You can’t hold your piano recital just anywhere. Here’s what to look for when selecting a venue…
It’s the day of your studio’s first piano recital. The tickets are sold out, your professionally-printed programs are hot off the press, and your students have been practising for weeks. The standard has been set. And it’s high.
The anticipation brews as your pianists mingle with their families in the foyer, waiting for the doors to open so they can take their seats. Finally, with well-practiced fanfare, you sweep open the doors.
The crowd surges forward. Yet as they enter the room, their faces drop. Confusion and disappointment replace the excitement and expectation. For before them they see a room of creaky floorboards and worn, mismatched chairs. At its centre: a spindly, dented upright piano.
Why Your Venue Matters
When it comes to cultivating the tone and ambience for your piano recital, one single factor has a greater influence than any other: the venue. So it’s important you make the right decision.
When choosing your venue, you need to consider factors such as size, cost, and facilities. For your recital to reflect favourably on your studio’s professionalism, you also want the venue to be professional.
The Right Size
You want a venue that can comfortably hold your students’ families and friends. A venue that’s too big will look awkward, with empty seats and space. It may also be too expensive. But a venue that’s too small won’t fit all your guests, and will be too cramped to create a great atmosphere.
To calculate the size of the venue you will need, use the following simple formula: number of students x 4.
So, if you have 20-25 students, you’ll want a venue that can fit 80-100 people. If you have 35-40 students, you’ll want a venue that can hold an audience of 140-160 people. This formula works well, because some students will need only 3 tickets (2 parents + 1 student), others will need 2 (for themselves and their partner), and others will need 10+ because they’re bringing everyone (parents, siblings, grandparents, pet goldfish, etc.).
Many venues such as RSLs, school halls, and church halls would be great places to hold a recital, except for one not-so-small detail: the piano. And when it comes to organising a piano recital, that’s something you can never compromise on.
Kawai Grand Piano at the Goethe-Institut Sydney
You can’t hold a recital where your students are playing on an electronic keyboard, or even an upright piano. The quality of the sound suffers, and it cheapens the entire experience.
I will only hold recitals at a venue where there is a grand piano. That’s one reason why I choose to hold the Le Piano Academy recitals at the Goethe-Institut in Sydney. It’s a good size, they have a wonderful piano, and it ticks all my other recital venue boxes.
To Kitchen Or Not To Kitchen?
I always hold an afternoon tea with light finger food and drinks after a recital. Many schools don’t offer this, presumably because of the cost. But there are many pros to holding an afternoon tea after your recital.
To begin with, an after-recital afternoon tea provides an occasion for your students and their families to get to know one another in a social setting. There aren’t usually many opportunities to do this, so a get together is a great way to facilitate it.
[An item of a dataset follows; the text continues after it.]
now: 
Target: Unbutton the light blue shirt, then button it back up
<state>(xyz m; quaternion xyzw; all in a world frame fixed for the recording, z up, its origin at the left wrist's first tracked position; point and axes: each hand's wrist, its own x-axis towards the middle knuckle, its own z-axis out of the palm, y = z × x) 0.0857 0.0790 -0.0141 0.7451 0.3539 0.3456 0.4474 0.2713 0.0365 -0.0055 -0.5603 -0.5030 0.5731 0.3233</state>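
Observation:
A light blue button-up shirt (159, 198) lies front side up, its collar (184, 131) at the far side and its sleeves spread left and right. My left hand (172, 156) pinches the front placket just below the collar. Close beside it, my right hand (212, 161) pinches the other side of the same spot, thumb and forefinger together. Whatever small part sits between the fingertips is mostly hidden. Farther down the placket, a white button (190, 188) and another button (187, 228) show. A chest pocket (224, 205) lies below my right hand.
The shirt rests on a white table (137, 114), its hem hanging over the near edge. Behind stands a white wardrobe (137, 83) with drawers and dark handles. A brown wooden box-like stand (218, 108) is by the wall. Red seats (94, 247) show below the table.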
But if you’re going to have a get together, you need food and drinks!
Serving drinks during intermission break to keep the punters happy
Another reason to hold an afternoon tea is that it helps to ensure that your students and their families will stay for the full event, so you’ll have a full audience throughout. This also means that your students will be present for the awards presentation at the end.
Costs vary, but if you hold a recital for 150-160 people like I did last year, you’re looking at $800-1200 for food, and about $300 for drinks. The cost will depend on the type of food you get and the number catering staff you hire, but this is a good indicator. I use All Suburbs Catering Service for my catering.
This one doesn’t really require elaboration, but you’d be surprised how many venues don’t have bathroom facilities. Be sure to check that yours does!
You also want a venue with a foyer area. Babies cry, kids get fidgety, and every now and then there’s a phone call that just can’t wait. By choosing a venue with a foyer, you’ll be able to ensure that your recital runs more smoothly, with limited interruptions.
The secret’s out – if you want to hold a professional piano recital for your studio, then you need a venue that’s not too big or too small, that has a quality grand piano, and that includes facilities such as a kitchen, bathrooms, and a foyer.
Do you hold piano recitals for your piano studio? What do you look for in a potential recital venue?